* _Exercise brief_:
From the first line of the listing, copy each line exactly until you have included the line with "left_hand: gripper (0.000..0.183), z"; leave out the pictures.

★ ★ ★

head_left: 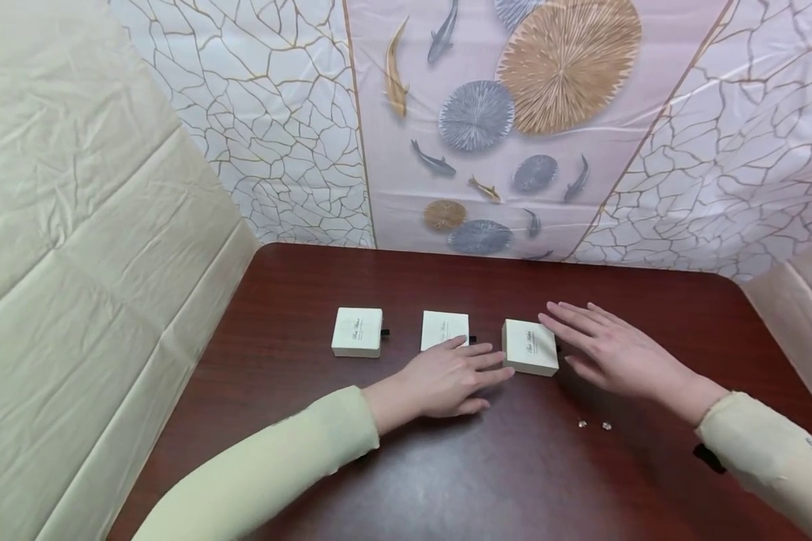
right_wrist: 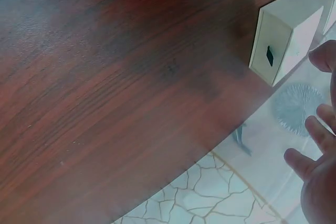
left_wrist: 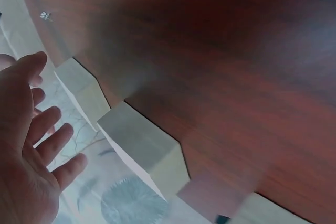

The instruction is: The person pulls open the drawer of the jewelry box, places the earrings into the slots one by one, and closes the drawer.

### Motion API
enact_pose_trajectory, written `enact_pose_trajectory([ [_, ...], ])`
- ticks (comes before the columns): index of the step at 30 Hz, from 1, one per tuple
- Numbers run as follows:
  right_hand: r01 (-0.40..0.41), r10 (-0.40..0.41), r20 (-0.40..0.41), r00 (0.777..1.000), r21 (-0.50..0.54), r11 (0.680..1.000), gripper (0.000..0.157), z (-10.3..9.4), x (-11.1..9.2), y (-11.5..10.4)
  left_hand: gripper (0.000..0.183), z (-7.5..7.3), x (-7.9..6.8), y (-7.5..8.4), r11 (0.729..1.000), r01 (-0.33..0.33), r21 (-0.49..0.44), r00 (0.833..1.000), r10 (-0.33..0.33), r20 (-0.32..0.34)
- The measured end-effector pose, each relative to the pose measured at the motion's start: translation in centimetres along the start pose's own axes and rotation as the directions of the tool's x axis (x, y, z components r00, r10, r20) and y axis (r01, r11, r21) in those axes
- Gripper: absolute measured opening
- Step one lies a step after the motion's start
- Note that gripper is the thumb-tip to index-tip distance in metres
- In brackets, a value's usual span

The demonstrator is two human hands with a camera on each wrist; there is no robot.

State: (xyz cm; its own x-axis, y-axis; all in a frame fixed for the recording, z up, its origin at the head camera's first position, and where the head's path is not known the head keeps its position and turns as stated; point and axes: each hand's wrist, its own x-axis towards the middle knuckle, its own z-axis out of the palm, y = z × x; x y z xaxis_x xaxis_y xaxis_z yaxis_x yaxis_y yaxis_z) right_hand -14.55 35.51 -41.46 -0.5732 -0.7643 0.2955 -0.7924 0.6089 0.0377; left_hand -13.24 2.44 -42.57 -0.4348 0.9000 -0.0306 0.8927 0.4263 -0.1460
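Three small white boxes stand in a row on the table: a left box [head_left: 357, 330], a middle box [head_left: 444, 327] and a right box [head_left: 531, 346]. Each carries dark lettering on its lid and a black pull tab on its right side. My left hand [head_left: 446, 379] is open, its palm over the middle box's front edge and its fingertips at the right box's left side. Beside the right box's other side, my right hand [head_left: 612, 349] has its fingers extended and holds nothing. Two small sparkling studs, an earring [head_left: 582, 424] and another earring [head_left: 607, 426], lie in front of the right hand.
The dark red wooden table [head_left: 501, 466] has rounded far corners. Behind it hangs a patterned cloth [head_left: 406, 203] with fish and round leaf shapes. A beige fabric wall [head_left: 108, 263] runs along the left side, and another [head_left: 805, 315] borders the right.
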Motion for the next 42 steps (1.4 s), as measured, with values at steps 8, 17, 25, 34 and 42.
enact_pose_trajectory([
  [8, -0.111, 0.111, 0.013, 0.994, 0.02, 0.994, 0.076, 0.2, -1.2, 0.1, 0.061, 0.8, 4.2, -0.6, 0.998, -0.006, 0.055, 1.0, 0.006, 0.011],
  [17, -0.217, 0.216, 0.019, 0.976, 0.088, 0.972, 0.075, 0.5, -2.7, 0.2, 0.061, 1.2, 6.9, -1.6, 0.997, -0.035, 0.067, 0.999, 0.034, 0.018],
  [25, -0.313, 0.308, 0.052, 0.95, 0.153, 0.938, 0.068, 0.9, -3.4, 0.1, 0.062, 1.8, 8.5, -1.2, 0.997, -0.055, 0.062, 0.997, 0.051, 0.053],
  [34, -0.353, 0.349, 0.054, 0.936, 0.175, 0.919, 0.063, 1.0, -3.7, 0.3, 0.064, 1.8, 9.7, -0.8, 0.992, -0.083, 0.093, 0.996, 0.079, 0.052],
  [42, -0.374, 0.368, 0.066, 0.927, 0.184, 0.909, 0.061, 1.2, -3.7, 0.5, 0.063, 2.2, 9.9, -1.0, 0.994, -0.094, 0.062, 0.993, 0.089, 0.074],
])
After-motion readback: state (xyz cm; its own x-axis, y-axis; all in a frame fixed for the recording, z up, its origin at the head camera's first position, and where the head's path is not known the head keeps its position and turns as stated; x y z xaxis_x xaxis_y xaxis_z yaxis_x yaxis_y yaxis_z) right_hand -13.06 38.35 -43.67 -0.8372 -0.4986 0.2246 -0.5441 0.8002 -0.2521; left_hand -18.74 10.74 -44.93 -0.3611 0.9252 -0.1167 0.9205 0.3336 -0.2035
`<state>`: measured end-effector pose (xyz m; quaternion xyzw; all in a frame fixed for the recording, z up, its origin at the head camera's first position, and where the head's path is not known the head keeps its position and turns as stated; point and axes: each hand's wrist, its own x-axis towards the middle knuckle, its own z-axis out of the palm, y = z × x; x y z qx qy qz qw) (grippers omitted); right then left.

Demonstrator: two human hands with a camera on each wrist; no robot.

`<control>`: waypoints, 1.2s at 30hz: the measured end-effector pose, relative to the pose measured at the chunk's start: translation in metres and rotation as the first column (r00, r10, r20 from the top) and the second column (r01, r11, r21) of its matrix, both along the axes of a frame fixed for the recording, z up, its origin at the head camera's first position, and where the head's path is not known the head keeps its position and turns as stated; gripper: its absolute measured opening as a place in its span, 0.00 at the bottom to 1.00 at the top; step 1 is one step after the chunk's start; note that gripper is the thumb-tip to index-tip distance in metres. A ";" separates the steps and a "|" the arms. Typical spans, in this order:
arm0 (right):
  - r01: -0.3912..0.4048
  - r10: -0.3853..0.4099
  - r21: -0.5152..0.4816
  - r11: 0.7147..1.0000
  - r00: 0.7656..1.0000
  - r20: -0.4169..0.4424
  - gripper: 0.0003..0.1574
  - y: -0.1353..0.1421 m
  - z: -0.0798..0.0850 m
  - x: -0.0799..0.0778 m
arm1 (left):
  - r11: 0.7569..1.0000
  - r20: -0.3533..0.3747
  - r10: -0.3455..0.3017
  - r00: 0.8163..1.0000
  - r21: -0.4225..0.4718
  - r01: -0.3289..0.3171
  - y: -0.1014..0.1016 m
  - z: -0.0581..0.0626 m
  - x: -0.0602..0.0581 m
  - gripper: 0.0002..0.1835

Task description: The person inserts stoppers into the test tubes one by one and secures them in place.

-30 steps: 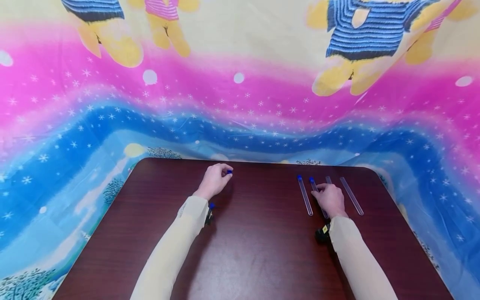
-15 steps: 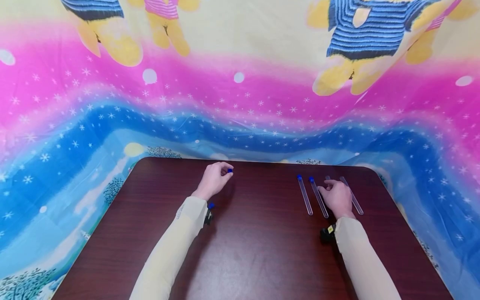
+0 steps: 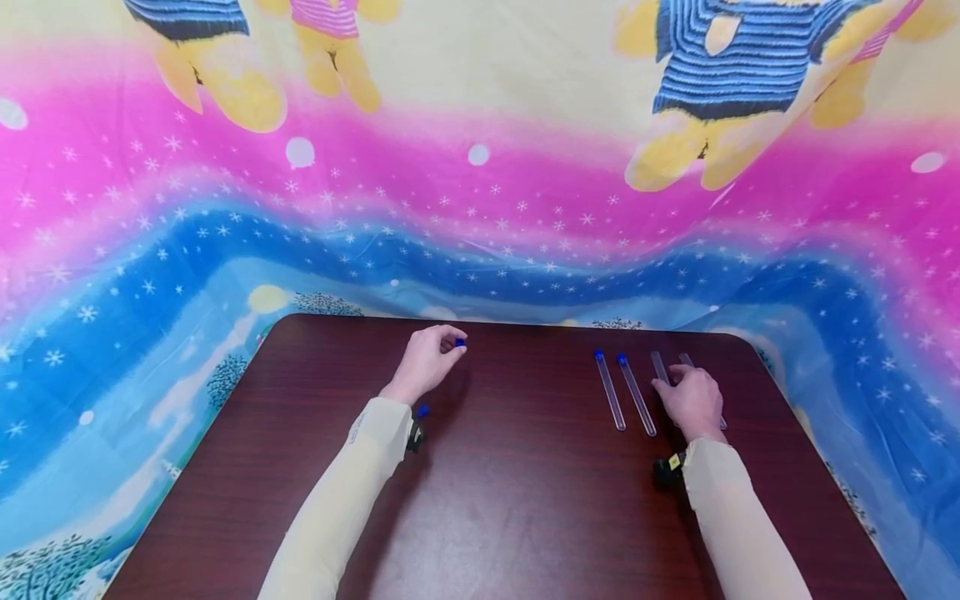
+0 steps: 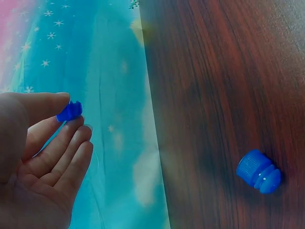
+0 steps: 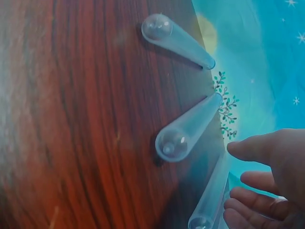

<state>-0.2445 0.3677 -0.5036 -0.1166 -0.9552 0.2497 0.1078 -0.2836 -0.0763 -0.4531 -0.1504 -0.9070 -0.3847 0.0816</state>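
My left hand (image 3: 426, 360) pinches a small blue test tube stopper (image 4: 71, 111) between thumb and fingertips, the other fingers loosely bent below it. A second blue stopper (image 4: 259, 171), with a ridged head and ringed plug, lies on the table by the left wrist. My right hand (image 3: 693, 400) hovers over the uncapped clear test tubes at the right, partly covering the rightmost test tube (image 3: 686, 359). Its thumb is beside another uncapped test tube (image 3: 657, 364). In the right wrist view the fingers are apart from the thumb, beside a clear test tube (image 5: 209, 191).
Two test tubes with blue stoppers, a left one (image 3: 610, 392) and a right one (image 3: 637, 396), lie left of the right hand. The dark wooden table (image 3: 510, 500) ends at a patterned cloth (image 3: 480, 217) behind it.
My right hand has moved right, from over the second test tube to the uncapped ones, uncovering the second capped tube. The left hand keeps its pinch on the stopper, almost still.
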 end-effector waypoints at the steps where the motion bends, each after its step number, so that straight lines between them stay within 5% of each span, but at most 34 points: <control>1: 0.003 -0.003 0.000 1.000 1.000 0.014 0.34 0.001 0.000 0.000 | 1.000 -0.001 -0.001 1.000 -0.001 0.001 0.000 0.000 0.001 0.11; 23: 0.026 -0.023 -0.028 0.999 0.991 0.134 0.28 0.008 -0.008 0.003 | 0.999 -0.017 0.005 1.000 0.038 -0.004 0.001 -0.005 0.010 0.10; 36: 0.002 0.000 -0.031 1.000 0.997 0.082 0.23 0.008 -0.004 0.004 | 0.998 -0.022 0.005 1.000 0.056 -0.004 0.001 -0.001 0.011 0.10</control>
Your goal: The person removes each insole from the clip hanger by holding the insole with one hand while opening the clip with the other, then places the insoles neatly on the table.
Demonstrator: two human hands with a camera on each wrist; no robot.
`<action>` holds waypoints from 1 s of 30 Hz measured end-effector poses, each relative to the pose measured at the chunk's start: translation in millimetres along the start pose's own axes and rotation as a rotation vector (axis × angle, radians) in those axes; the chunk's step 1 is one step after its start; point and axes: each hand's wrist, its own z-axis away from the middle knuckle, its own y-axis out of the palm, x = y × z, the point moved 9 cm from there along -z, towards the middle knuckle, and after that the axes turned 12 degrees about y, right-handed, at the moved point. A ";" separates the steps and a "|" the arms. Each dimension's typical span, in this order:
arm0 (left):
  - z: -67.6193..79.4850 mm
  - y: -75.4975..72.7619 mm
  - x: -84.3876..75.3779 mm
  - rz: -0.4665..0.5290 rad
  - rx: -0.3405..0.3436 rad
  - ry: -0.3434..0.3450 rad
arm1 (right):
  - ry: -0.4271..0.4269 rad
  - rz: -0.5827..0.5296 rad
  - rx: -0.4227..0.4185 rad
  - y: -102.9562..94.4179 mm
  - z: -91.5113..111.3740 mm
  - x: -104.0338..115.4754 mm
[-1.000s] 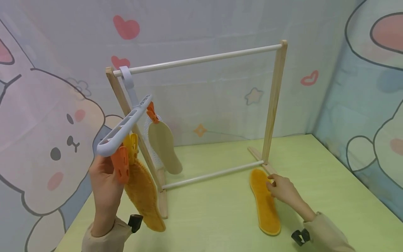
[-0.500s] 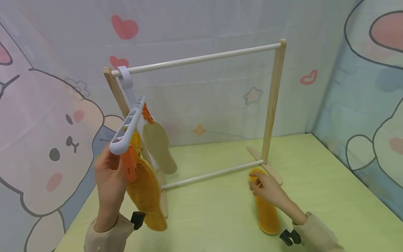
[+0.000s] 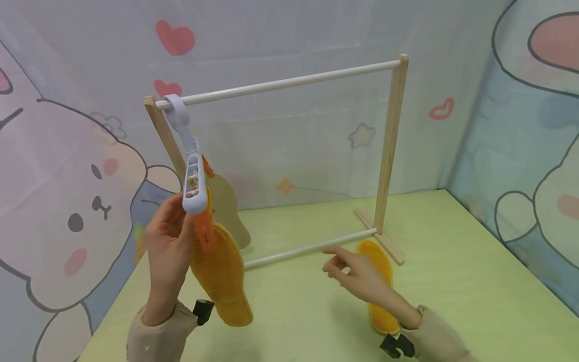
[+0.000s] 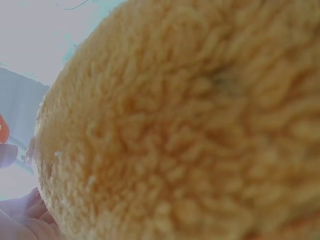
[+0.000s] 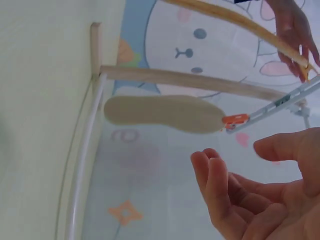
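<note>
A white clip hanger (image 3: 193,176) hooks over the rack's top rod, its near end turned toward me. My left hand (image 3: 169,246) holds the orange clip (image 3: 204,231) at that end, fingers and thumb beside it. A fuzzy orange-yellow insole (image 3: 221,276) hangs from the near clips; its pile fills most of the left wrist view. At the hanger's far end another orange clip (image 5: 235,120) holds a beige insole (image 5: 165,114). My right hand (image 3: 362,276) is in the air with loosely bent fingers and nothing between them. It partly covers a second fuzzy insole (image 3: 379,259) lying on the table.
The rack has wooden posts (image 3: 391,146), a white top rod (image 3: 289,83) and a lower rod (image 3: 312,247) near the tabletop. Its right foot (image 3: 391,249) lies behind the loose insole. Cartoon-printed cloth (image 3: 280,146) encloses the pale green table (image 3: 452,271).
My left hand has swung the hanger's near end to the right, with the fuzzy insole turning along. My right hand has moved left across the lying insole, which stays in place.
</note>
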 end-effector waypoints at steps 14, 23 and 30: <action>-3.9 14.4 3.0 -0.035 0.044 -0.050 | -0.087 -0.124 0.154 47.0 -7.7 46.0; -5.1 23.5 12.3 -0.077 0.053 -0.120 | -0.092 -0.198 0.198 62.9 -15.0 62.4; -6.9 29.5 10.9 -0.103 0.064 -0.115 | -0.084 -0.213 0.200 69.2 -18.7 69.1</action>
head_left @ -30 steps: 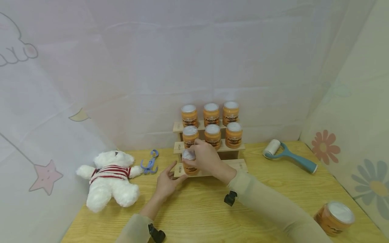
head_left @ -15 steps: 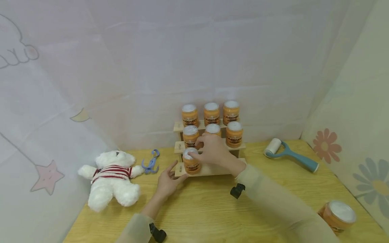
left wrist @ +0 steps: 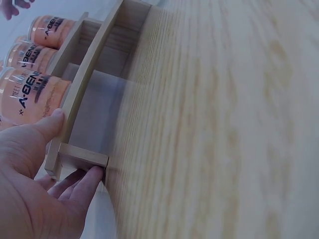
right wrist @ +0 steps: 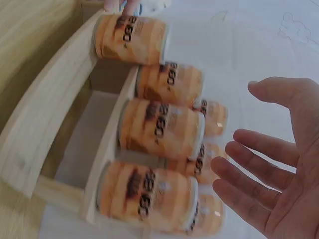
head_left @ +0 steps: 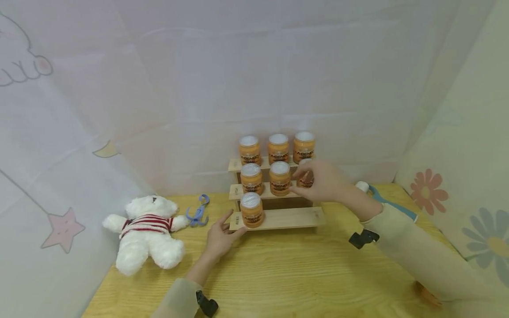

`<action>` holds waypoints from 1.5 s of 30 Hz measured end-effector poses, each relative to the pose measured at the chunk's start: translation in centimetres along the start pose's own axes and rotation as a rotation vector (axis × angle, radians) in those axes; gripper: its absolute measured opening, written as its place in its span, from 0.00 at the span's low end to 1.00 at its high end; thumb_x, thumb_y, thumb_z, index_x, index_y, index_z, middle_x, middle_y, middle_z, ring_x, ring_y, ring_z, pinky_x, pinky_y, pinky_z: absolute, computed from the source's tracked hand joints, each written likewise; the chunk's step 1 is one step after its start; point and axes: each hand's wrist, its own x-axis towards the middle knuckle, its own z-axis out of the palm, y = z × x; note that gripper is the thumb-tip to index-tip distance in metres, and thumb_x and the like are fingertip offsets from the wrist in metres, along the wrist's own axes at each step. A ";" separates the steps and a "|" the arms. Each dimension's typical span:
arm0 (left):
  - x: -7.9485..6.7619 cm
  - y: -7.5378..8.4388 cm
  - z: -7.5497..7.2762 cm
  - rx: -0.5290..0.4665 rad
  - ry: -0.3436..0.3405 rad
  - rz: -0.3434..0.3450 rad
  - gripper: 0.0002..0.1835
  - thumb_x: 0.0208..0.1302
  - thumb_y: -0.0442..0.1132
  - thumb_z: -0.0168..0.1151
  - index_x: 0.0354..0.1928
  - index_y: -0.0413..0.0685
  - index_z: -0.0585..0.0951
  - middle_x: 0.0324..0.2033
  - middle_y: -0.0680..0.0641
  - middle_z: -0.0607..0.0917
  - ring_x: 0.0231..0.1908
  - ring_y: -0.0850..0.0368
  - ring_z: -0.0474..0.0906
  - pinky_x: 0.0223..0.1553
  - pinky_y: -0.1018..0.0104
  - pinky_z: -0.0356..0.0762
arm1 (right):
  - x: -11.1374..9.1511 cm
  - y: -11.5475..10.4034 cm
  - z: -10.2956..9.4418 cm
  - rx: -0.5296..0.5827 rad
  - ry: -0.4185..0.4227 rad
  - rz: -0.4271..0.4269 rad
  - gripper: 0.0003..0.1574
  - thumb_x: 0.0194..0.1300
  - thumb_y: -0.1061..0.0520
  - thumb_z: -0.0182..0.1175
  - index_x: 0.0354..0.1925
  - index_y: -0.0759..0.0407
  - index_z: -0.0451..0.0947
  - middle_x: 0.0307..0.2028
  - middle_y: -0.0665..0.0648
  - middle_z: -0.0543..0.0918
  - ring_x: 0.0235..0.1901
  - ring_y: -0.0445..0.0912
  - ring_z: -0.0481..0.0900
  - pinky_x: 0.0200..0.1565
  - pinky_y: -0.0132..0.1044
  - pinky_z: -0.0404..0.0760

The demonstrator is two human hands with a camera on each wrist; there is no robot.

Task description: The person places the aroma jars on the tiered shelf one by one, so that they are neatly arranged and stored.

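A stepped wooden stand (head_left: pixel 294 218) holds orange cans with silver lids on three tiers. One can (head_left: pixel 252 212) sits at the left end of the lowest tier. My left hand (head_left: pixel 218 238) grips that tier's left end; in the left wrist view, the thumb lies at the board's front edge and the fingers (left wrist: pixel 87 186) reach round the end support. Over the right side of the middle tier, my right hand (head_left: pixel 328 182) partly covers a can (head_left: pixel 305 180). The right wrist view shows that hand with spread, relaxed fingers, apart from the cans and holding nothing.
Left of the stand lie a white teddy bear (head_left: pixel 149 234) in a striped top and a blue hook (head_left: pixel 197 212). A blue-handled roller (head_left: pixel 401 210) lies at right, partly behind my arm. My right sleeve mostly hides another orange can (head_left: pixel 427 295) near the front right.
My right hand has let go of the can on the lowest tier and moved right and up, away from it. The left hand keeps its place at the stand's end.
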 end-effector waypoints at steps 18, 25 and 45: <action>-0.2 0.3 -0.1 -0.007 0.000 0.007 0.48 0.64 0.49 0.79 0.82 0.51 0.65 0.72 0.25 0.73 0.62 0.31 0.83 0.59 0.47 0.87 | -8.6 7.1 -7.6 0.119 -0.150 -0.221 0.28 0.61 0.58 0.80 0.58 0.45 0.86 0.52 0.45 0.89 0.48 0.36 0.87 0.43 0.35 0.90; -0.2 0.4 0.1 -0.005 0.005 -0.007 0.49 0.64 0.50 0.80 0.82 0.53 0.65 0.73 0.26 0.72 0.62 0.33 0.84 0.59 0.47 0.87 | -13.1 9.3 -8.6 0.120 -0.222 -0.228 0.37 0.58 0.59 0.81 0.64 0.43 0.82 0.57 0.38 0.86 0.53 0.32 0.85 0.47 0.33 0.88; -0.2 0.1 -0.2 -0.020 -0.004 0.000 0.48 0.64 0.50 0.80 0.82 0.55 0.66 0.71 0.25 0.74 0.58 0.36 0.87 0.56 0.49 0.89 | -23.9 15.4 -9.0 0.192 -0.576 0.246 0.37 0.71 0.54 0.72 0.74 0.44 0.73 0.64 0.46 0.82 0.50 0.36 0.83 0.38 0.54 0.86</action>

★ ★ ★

* _Solution to this task_:
head_left: 
right_wrist: 
left_wrist: 

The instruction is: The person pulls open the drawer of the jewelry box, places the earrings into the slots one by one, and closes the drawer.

### Motion API
enact_pose_trajectory, written `enact_pose_trajectory([ [_, ...], ])`
- ticks (comes before the columns): index of the step at 30 Hz, from 1, one per tuple
- Numbers run as follows:
  right_hand: r01 (-0.40..0.41), r10 (-0.40..0.41), r20 (-0.40..0.41), r00 (0.777..1.000), r21 (-0.50..0.54), r11 (0.680..1.000), gripper (0.000..0.157), z (-10.3..9.4), x (-11.1..9.2), y (-11.5..10.4)
  left_hand: gripper (0.000..0.183), z (-7.5..7.3), x (-7.9..6.8), y (-7.5..8.4), r11 (0.729..1.000), r01 (-0.33..0.33), r21 (-0.49..0.44), r00 (0.833..1.000), r10 (-0.33..0.33), r20 (-0.32..0.34)

With this, the answer is complete.